Task details:
Nothing but the line containing "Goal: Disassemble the" and the lines that follow it to the end of the material below should appear in the answer, each copied exactly.

Supplied information:
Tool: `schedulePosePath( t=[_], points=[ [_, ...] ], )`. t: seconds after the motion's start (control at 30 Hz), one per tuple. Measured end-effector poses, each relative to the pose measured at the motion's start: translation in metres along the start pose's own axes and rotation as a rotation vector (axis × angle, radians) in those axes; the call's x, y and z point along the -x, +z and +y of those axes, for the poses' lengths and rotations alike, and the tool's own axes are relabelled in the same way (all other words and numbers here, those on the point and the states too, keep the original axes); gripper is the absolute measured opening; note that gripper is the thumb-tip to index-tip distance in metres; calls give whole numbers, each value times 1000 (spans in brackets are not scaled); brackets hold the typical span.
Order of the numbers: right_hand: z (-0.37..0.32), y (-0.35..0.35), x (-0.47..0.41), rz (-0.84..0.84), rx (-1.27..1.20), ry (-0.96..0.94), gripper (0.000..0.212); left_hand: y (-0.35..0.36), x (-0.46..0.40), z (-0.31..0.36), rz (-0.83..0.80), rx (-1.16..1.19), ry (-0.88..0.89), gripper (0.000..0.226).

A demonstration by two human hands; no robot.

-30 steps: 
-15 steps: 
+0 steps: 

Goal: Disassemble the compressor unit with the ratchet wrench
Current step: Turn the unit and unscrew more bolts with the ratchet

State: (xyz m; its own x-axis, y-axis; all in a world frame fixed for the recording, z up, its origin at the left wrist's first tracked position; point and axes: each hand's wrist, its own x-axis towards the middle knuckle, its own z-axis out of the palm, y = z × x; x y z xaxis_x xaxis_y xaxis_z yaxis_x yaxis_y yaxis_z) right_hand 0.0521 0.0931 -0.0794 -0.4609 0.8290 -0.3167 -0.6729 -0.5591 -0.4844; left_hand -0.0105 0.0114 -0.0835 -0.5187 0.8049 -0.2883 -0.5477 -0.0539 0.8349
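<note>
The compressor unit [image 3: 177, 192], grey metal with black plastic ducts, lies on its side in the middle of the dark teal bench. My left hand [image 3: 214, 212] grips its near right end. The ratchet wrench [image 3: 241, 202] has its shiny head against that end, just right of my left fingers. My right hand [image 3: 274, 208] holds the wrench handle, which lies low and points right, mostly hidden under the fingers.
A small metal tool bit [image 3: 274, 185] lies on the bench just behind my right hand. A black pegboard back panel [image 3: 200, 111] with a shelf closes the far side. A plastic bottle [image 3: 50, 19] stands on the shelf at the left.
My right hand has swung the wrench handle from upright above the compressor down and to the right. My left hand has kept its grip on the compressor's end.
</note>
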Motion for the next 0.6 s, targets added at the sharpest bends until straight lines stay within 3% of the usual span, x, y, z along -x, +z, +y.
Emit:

Task answer:
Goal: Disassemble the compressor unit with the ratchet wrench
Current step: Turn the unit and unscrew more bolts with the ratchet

State: (xyz m; its own x-axis, y-axis; all in a world frame fixed for the recording, z up, its origin at the left wrist's first tracked position; point and axes: each hand's wrist, its own x-axis towards the middle knuckle, its own z-axis out of the palm, y = z × x; x y z xaxis_x xaxis_y xaxis_z yaxis_x yaxis_y yaxis_z) right_hand 0.0521 0.0931 -0.0794 -0.4609 0.8290 -0.3167 -0.6729 -0.5591 -0.4844; left_hand -0.0105 0.0114 -0.0835 -0.5187 0.8049 -0.2883 -0.5477 -0.0539 0.8349
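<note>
The compressor unit [image 3: 177, 192], grey metal with black plastic ducts, lies on its side in the middle of the dark teal bench. My left hand [image 3: 214, 212] grips its near right end. The ratchet wrench [image 3: 241, 202] has its shiny head against that end, just right of my left fingers. My right hand [image 3: 274, 208] holds the wrench handle, which lies low and points right, mostly hidden under the fingers.
A small metal tool bit [image 3: 274, 185] lies on the bench just behind my right hand. A black pegboard back panel [image 3: 200, 111] with a shelf closes the far side. A plastic bottle [image 3: 50, 19] stands on the shelf at the left.
My right hand has swung the wrench handle from upright above the compressor down and to the right. My left hand has kept its grip on the compressor's end.
</note>
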Motion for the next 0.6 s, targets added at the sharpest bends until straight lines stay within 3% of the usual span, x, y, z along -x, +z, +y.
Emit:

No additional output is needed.